→ **Activity**
Word for word, quote the lines from the one containing "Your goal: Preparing" to the end of the entries below, including both. Leave pictures out.

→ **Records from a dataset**
-- Opening Marker --

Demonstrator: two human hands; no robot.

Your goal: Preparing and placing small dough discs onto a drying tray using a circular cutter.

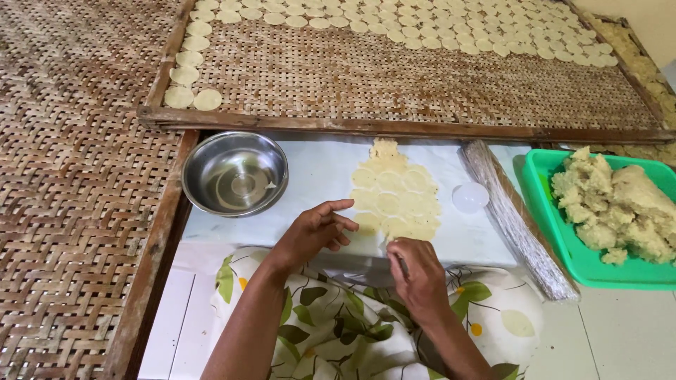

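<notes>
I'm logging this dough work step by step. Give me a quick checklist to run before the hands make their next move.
1. Left hand free, fingers spread beside the sheet: ok.
2. Right hand at the near edge of the rolled dough sheet; whether it grips a tool: cannot tell.
3. Sheet shows cut circles: ok.
4. Round cutter within reach: ok.
5. Woven tray has bare room for discs: ok.
6. Steel bowl upright: ok.
</notes>
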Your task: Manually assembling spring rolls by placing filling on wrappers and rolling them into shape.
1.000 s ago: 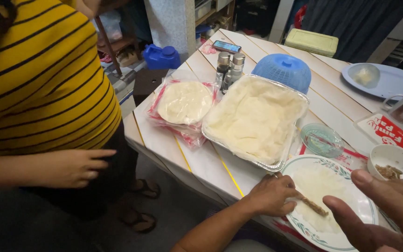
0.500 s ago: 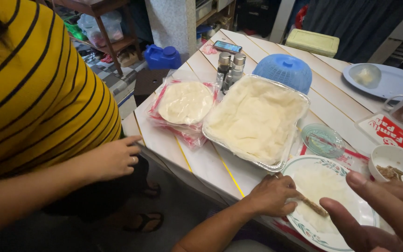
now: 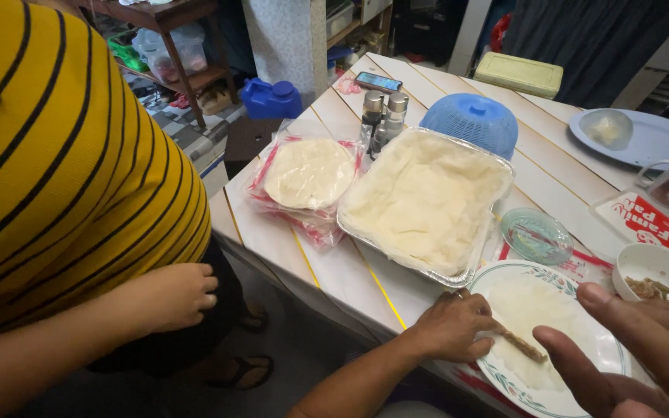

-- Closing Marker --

→ **Response**
Your goal: Preparing and placing small dough discs onto a drying tray using a circular cutter.


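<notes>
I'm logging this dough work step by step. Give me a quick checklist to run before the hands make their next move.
1. Left hand free, fingers spread beside the sheet: ok.
2. Right hand at the near edge of the rolled dough sheet; whether it grips a tool: cannot tell.
3. Sheet shows cut circles: ok.
4. Round cutter within reach: ok.
5. Woven tray has bare room for discs: ok.
6. Steel bowl upright: ok.
</notes>
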Your task: Manually assembling spring rolls by placing filling on wrappers and rolling them into shape.
1.000 s ago: 
0.500 s ago: 
now: 

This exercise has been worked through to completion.